# Problem statement:
Starting with the line that contains "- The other" and stopping after the line that contains "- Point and", copy the entries below exactly. Include nothing else.

╭─ Data in this exercise

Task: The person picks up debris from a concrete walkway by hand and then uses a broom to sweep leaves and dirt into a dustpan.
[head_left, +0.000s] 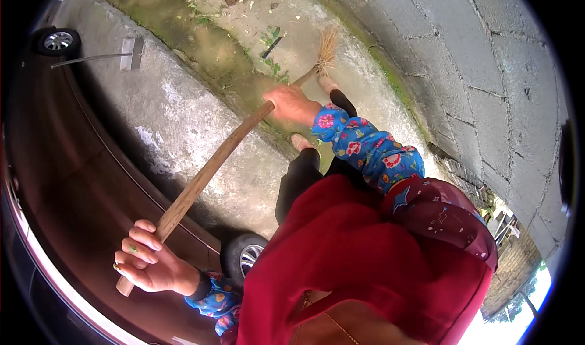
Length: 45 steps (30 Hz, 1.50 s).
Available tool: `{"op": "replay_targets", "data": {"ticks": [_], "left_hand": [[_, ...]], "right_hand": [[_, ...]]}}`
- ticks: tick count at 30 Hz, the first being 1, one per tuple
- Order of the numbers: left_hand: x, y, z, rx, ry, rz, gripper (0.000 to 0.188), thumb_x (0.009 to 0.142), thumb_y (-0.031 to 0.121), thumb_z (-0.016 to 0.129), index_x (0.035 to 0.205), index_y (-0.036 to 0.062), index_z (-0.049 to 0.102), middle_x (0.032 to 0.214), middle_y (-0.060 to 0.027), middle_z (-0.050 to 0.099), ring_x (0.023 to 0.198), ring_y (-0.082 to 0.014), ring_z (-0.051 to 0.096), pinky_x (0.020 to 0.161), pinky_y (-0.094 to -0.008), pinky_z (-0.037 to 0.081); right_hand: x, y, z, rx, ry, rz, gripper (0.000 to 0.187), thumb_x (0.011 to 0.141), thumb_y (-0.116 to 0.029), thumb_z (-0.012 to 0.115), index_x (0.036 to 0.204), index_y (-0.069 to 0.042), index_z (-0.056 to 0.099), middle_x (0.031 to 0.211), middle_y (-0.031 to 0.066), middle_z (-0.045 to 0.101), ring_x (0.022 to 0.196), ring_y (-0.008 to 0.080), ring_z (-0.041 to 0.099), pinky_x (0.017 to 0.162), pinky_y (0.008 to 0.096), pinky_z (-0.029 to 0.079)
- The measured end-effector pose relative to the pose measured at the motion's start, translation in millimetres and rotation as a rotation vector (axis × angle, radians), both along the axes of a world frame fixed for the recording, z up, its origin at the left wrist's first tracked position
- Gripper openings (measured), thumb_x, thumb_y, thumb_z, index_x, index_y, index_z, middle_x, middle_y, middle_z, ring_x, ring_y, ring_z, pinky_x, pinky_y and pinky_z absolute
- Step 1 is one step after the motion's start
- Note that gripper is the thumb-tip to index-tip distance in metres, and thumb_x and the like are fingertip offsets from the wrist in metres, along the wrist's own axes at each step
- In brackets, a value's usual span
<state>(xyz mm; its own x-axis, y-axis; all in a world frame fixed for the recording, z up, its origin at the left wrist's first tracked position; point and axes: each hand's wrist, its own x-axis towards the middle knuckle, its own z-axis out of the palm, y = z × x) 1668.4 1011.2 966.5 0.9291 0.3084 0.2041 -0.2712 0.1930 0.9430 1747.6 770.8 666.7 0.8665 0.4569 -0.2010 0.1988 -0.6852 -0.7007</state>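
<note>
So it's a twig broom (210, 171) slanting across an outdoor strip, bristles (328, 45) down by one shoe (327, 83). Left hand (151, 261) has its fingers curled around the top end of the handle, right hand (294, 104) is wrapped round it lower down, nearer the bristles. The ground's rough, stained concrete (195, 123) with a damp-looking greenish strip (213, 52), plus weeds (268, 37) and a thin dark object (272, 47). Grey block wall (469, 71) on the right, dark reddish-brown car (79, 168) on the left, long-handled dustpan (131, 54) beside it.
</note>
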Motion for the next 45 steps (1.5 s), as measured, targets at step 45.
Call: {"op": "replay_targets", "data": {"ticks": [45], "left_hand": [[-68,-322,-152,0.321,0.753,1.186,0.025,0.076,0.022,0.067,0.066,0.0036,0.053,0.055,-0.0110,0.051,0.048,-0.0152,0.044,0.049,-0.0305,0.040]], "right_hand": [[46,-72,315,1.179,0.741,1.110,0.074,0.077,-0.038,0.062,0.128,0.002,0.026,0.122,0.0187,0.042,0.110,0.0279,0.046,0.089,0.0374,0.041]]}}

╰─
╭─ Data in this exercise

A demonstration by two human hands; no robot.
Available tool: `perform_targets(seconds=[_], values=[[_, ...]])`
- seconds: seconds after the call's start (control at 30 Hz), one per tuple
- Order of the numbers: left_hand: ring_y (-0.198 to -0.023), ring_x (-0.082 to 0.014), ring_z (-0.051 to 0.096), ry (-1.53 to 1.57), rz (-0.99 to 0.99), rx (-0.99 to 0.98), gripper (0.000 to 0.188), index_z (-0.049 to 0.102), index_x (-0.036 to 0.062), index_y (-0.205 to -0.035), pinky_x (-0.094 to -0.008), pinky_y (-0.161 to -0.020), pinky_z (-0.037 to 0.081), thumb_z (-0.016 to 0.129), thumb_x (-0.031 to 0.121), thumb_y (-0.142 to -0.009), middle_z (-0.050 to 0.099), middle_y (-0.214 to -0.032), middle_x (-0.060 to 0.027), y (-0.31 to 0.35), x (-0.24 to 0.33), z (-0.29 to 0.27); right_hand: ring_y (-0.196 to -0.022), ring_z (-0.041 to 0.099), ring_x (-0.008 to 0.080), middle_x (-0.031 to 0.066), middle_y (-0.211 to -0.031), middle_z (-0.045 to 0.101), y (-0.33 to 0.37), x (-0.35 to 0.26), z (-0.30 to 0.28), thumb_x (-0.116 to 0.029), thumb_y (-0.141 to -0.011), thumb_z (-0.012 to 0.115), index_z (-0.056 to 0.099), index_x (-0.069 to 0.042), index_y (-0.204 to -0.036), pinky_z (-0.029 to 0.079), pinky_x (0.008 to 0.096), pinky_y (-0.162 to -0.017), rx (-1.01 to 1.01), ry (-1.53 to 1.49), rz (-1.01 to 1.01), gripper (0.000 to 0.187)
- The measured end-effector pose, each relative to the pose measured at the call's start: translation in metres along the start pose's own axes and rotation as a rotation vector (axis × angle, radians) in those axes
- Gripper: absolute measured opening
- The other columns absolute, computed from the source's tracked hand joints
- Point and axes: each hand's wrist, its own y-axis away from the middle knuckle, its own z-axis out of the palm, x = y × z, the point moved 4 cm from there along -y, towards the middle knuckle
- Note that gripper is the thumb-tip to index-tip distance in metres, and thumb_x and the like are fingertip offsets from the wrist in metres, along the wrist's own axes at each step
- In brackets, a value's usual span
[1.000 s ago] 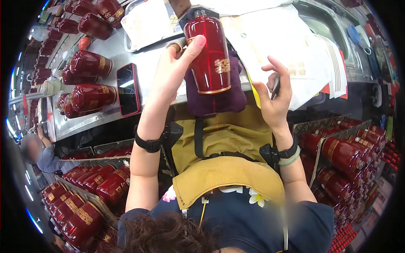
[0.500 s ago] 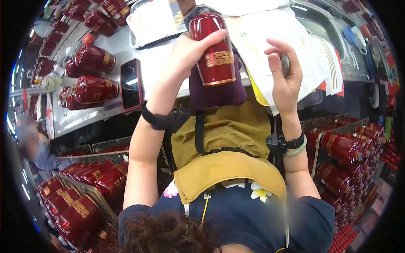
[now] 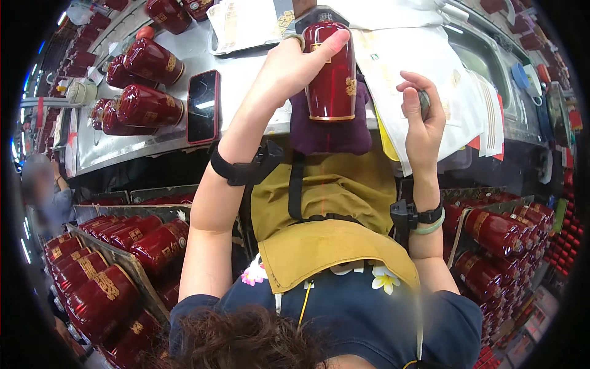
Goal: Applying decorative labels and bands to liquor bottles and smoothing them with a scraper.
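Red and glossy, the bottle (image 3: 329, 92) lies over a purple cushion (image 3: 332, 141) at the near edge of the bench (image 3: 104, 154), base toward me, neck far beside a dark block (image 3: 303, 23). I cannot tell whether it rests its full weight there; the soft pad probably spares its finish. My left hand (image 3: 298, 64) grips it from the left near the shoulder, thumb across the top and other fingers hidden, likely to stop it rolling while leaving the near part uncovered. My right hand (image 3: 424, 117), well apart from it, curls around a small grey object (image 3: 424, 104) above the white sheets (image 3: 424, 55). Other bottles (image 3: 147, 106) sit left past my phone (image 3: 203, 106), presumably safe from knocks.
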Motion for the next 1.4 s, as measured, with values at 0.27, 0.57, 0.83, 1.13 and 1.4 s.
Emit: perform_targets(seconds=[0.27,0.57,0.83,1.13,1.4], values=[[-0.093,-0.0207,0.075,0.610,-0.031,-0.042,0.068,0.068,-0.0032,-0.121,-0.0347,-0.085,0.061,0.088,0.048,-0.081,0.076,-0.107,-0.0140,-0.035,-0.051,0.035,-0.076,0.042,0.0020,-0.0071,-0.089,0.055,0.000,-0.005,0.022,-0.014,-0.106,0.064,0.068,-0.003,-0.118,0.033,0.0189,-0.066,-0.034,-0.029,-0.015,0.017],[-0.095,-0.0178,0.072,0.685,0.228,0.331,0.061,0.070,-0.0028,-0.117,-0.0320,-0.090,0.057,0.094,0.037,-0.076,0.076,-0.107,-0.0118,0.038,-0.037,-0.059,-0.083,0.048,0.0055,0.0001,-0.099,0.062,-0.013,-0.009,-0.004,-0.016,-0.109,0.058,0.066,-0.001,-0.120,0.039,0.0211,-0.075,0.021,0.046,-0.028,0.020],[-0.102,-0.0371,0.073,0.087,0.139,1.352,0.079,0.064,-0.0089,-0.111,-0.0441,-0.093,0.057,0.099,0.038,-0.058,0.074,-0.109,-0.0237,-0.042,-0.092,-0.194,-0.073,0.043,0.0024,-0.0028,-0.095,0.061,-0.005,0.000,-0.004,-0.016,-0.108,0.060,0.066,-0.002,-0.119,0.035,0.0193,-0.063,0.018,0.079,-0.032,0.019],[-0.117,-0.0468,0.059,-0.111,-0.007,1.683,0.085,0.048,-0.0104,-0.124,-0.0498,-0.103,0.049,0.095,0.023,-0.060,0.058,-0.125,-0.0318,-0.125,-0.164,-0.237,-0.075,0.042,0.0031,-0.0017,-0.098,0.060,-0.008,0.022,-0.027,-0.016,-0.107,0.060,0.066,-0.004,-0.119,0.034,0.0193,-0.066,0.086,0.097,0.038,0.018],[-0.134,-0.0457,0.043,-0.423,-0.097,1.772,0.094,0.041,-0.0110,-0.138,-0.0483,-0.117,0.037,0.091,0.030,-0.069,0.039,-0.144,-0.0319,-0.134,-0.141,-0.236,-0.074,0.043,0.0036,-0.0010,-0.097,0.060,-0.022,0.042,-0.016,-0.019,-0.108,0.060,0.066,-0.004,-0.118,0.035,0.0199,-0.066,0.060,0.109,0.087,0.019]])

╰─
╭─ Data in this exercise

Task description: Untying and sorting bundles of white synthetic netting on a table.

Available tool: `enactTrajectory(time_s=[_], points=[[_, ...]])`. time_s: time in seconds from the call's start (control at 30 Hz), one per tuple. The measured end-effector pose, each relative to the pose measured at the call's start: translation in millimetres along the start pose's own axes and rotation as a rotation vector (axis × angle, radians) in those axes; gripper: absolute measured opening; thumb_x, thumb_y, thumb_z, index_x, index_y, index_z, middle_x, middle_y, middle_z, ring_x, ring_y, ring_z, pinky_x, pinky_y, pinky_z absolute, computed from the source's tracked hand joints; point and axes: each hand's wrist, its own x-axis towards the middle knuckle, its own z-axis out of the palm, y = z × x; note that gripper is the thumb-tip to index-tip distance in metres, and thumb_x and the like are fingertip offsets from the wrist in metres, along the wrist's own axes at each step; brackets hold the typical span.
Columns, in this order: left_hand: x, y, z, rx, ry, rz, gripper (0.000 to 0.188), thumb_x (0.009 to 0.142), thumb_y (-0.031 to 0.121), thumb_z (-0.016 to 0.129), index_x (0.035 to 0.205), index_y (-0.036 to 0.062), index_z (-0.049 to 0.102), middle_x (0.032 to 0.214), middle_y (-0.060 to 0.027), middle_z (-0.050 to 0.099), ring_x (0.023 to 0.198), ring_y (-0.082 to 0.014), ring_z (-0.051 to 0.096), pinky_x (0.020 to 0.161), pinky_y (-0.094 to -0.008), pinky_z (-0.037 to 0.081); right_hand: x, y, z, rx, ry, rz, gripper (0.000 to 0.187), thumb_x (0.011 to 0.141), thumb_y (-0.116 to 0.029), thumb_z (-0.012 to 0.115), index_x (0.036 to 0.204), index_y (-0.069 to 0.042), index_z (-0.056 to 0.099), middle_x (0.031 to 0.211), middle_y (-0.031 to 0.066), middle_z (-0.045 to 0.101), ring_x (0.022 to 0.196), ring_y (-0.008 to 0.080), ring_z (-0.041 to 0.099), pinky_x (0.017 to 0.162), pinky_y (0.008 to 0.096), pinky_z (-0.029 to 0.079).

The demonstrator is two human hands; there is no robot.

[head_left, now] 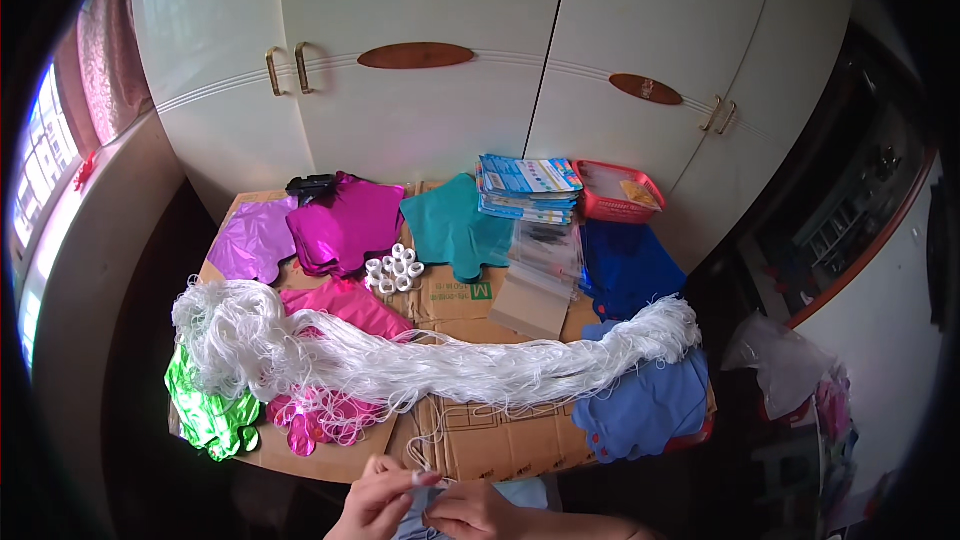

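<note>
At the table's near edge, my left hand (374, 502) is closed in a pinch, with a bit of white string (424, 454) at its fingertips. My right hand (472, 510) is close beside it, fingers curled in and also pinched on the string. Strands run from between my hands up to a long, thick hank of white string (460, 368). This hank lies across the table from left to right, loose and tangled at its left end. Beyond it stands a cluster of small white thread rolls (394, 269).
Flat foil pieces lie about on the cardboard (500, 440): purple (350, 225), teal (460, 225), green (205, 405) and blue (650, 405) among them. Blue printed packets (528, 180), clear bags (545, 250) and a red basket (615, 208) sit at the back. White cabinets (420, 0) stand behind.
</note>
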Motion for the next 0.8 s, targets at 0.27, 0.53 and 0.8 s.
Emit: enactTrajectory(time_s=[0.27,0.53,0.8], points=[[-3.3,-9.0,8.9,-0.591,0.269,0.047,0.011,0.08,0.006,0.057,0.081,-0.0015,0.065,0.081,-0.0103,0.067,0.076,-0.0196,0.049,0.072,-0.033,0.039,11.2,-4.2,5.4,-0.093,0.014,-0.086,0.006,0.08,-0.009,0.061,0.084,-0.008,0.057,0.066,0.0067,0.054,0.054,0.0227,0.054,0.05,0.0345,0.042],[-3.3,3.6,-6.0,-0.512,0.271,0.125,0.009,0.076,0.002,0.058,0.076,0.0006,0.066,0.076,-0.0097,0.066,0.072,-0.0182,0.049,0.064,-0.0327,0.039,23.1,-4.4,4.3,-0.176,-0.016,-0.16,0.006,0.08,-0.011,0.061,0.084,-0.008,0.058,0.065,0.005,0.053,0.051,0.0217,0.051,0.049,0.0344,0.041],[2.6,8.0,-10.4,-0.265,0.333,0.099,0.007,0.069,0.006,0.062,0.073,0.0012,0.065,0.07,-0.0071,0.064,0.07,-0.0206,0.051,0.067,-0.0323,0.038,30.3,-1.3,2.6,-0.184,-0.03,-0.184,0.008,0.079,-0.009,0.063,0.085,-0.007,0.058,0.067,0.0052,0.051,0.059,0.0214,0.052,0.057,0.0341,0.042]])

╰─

# Written solution:
- The other columns absolute, computed from the source's tracked hand joints
- Point and axes: each hand's wrist, its own y-axis away from the middle knuckle, its own z-axis out of the palm, x = y × z, the point moved 4 cm from there along -y, towards the middle knuckle

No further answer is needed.